**About this task**.
Could you write out the opening lines of the data, word for word, stopping after the line that contains "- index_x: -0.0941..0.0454"?

**Data**.
BEGIN

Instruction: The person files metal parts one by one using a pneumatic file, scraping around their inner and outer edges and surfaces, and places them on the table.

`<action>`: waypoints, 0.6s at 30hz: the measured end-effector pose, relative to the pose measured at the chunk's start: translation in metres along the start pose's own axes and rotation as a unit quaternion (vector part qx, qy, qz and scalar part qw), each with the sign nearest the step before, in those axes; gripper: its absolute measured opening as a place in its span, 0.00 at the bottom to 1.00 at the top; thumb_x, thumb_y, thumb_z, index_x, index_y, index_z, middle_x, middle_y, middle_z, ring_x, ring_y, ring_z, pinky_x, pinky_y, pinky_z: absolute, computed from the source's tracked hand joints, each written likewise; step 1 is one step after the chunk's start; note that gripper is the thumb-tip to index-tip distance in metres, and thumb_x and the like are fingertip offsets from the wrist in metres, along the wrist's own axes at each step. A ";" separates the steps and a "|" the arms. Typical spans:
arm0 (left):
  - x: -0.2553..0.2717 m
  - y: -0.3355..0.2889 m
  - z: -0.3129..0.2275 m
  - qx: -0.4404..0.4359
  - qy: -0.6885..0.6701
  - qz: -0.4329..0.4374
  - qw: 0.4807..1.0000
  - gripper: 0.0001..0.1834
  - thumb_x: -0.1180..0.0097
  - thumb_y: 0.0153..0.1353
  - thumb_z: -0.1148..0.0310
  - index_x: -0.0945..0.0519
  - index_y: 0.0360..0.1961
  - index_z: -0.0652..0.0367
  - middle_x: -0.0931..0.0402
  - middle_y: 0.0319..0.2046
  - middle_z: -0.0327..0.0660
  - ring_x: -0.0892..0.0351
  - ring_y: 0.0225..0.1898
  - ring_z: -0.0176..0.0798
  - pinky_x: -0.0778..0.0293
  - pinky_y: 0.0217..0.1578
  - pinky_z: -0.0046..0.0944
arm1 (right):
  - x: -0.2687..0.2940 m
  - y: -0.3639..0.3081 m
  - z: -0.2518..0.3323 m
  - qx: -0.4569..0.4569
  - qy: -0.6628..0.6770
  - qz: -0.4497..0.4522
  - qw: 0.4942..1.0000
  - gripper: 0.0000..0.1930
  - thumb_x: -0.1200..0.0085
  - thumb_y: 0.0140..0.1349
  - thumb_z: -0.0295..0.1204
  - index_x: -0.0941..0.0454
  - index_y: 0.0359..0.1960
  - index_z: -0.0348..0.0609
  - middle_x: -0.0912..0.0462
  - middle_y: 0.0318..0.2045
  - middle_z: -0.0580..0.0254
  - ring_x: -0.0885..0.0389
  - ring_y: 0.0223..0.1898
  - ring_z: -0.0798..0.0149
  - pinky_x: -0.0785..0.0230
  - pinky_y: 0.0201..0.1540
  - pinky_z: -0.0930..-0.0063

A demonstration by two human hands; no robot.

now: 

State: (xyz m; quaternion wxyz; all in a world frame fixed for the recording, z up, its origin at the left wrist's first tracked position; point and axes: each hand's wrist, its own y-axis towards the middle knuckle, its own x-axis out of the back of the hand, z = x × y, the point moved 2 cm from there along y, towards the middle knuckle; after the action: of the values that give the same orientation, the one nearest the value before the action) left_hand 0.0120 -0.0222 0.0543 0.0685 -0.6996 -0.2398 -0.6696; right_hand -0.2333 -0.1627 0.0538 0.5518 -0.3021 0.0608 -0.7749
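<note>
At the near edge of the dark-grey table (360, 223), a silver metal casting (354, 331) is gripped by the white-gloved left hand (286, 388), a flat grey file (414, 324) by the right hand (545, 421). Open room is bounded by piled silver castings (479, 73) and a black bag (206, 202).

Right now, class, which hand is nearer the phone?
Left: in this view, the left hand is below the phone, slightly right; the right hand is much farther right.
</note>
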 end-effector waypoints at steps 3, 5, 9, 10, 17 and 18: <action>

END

**Solved exercise**.
Instruction: The person files metal parts one by one using a pneumatic file, scraping around their inner and outer edges and surfaces, and places them on the table.

`<action>`: waypoints, 0.6s at 30hz: the measured end-effector pose, relative to the pose measured at the chunk's start: translation in metres along the start pose's own axes and rotation as a unit quaternion (vector part qx, qy, qz and scalar part qw), each with the sign nearest the step before, in those axes; gripper: its absolute measured opening as a place in its span, 0.00 at the bottom to 1.00 at the top; thumb_x, thumb_y, thumb_z, index_x, index_y, index_z, middle_x, middle_y, middle_z, ring_x, ring_y, ring_z, pinky_x, pinky_y, pinky_z: absolute, computed from the source's tracked hand joints, each written likewise; step 1 is one step after the chunk's start; note that gripper is the thumb-tip to index-tip distance in metres, and thumb_x and the like are fingertip offsets from the wrist in metres, along the wrist's own axes at each step. A ";" separates the steps and a "|" the arms. Typical spans:
arm0 (left):
  - x: -0.2553..0.2717 m
  - y: -0.3355..0.2889 m
  - z: -0.3129..0.2275 m
  - qx: -0.4404..0.4359
  - qy: -0.6885..0.6701
  - qz: -0.4329..0.4374
  - qw: 0.4807..1.0000
  - gripper: 0.0001..0.1834
  - thumb_x: -0.1180..0.0097
  - thumb_y: 0.0153..0.1353
  - thumb_z: -0.1148..0.0310
  - index_x: -0.0945..0.0519
  - index_y: 0.0360..0.1961
  - index_z: -0.0652..0.0367
  - middle_x: -0.0931..0.0402
  - middle_y: 0.0319..0.2046
  - middle_z: -0.0327..0.0660
  - ring_x: -0.0892..0.0351
  - ring_y: 0.0225..0.1898
  - ring_z: -0.0176..0.0798
  - pinky_x: -0.0778..0.0293
  - pinky_y: 0.0217..0.1578
  - pinky_z: -0.0046..0.0944
arm1 (right):
  - x: -0.2687..0.2940 m
  - y: -0.3639..0.3081 m
  - z: -0.2518..0.3323 m
  - qx: -0.4569..0.4569
  - qy: -0.6628..0.6770
  - qz: -0.4497..0.4522
  - qw: 0.4942..1.0000
  - gripper: 0.0000..0.1930
  - thumb_x: -0.1200..0.0085
  - thumb_y: 0.0140..0.1349
  - thumb_z: -0.0295..0.1204
  - index_x: -0.0941..0.0454

Here the answer is complete.